REQUIRED WORK: What comes back must be the data itself, retyped exactly.

----------------------------------------

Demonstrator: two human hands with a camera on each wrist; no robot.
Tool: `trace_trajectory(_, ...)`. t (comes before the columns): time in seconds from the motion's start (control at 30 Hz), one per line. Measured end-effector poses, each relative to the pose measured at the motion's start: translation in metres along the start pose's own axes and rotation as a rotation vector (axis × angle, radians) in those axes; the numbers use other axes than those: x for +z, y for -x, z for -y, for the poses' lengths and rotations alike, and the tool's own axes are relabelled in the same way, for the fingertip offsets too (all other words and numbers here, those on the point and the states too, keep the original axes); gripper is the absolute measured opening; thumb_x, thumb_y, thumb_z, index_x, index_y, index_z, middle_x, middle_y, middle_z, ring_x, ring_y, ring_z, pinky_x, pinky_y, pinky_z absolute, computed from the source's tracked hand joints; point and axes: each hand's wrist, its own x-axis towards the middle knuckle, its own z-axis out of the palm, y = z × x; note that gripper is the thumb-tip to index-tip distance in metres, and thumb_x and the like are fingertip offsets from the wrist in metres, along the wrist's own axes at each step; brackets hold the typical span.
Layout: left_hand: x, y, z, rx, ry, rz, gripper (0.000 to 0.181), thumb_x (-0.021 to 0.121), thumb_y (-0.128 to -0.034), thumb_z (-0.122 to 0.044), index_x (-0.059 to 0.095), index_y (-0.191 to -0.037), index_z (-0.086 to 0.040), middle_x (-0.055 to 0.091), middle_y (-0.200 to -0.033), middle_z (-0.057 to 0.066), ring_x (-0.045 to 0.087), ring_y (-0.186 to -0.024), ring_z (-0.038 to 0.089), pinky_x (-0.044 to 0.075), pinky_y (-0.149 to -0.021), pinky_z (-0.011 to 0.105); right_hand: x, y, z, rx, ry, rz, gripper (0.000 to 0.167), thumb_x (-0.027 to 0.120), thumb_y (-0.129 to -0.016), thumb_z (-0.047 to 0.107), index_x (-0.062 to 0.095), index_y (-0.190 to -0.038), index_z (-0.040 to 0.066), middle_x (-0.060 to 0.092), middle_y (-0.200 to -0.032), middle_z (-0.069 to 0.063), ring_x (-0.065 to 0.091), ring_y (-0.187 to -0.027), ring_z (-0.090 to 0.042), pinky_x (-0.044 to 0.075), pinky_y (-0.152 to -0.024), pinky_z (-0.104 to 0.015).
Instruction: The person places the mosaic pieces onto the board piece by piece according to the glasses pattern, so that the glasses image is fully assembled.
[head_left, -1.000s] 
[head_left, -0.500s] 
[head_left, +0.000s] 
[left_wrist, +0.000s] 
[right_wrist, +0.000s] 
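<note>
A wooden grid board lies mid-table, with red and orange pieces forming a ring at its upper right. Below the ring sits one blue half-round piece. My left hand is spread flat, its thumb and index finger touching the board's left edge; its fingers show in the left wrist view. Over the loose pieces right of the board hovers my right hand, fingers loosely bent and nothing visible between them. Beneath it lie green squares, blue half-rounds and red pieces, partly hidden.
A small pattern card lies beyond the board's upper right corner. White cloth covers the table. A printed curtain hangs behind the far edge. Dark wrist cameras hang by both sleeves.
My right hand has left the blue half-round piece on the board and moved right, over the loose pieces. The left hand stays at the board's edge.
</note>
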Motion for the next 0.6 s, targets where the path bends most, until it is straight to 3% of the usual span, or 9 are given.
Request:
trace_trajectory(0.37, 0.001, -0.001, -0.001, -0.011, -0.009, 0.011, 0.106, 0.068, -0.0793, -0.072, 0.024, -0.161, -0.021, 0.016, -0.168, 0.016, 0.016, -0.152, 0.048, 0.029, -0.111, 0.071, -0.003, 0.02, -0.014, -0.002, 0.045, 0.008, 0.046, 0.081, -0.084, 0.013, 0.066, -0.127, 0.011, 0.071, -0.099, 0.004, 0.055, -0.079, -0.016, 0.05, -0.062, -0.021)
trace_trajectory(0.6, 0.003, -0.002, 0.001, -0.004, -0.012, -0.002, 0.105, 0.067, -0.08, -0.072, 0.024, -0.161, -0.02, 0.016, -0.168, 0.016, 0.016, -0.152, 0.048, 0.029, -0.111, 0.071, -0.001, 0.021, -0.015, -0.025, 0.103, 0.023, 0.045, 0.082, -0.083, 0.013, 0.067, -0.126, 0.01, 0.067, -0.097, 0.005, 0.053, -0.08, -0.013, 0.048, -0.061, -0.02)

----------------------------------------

EXERCISE RESPONSE:
Demonstrator: two human hands with a camera on each wrist; no robot.
Tool: `trace_trajectory(_, ...)`. t (comes before the columns): time in seconds from the motion's start (control at 30 Hz), one per line. Measured end-effector poses, each relative to the pose measured at the motion's start: translation in metres along the start pose's own axes and rotation as a rotation vector (axis × angle, radians) in those axes; the numbers use other axes than those: x for +z, y for -x, z for -y, for the poses' lengths and rotations alike, and the tool's own axes are relabelled in the same way, for the fingertip offsets too (all other words and numbers here, those on the point and the states too, keep the original axes); gripper is the absolute measured opening; thumb_x, thumb_y, thumb_z, index_x, index_y, index_z, middle_x, middle_y, middle_z, ring_x, ring_y, ring_z, pinky_x, pinky_y, pinky_z absolute, computed from the source's tracked hand joints; point and axes: each hand's wrist, its own x-axis towards the middle knuckle, its own z-axis out of the palm, y = z × x; note that gripper is the thumb-tip to index-tip distance in metres, and thumb_x and the like are fingertip offsets from the wrist in metres, along the wrist's own axes at each step; brackets hold the typical span.
Layout: left_hand: x, y, z, rx, ry, rz, gripper (0.000 to 0.181), thumb_x (-0.021 to 0.121), thumb_y (-0.128 to -0.034), thumb_z (-0.122 to 0.044), index_x (-0.059 to 0.095), index_y (-0.191 to -0.037), index_z (-0.086 to 0.040), middle_x (-0.055 to 0.091), middle_y (-0.200 to -0.033), middle_z (-0.057 to 0.066), ring_x (-0.045 to 0.087), ring_y (-0.186 to -0.024), ring_z (-0.038 to 0.089), pinky_x (-0.044 to 0.075), pinky_y (-0.149 to -0.021), pinky_z (-0.011 to 0.105); right_hand: x, y, z, rx, ry, rz, gripper (0.000 to 0.167), thumb_x (-0.027 to 0.120), thumb_y (-0.129 to -0.016), thumb_z (-0.047 to 0.107), index_x (-0.062 to 0.095), index_y (-0.190 to -0.038), index_z (-0.040 to 0.066), middle_x (-0.060 to 0.092), middle_y (-0.200 to -0.032), middle_z (-0.069 to 0.063), ring_x (-0.065 to 0.091), ring_y (-0.187 to -0.027), ring_z (-0.090 to 0.042), pinky_x (-0.044 to 0.075), pinky_y (-0.152 to -0.024), pinky_z (-0.104 to 0.015).
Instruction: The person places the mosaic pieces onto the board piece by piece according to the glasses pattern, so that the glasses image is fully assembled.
[head_left, -1.000s] 
[head_left, -0.500s] 
[head_left, +0.000s] 
[left_wrist, +0.000s] 
[right_wrist, +0.000s] 
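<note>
A wooden grid board lies mid-table, with red and orange pieces forming a ring at its upper right. Below the ring sits one blue half-round piece. My left hand is spread flat, its thumb and index finger touching the board's left edge; its fingers show in the left wrist view. Over the loose pieces right of the board hovers my right hand, fingers loosely bent and nothing visible between them. Beneath it lie green squares, blue half-rounds and red pieces, partly hidden.
A small pattern card lies beyond the board's upper right corner. White cloth covers the table. A printed curtain hangs behind the far edge. Dark wrist cameras hang by both sleeves.
My right hand has left the blue half-round piece on the board and moved right, over the loose pieces. The left hand stays at the board's edge.
</note>
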Motion for the next 0.6 s, targets where the path bends most, until it is straight to 3% of the usual span, or 9 are given.
Request:
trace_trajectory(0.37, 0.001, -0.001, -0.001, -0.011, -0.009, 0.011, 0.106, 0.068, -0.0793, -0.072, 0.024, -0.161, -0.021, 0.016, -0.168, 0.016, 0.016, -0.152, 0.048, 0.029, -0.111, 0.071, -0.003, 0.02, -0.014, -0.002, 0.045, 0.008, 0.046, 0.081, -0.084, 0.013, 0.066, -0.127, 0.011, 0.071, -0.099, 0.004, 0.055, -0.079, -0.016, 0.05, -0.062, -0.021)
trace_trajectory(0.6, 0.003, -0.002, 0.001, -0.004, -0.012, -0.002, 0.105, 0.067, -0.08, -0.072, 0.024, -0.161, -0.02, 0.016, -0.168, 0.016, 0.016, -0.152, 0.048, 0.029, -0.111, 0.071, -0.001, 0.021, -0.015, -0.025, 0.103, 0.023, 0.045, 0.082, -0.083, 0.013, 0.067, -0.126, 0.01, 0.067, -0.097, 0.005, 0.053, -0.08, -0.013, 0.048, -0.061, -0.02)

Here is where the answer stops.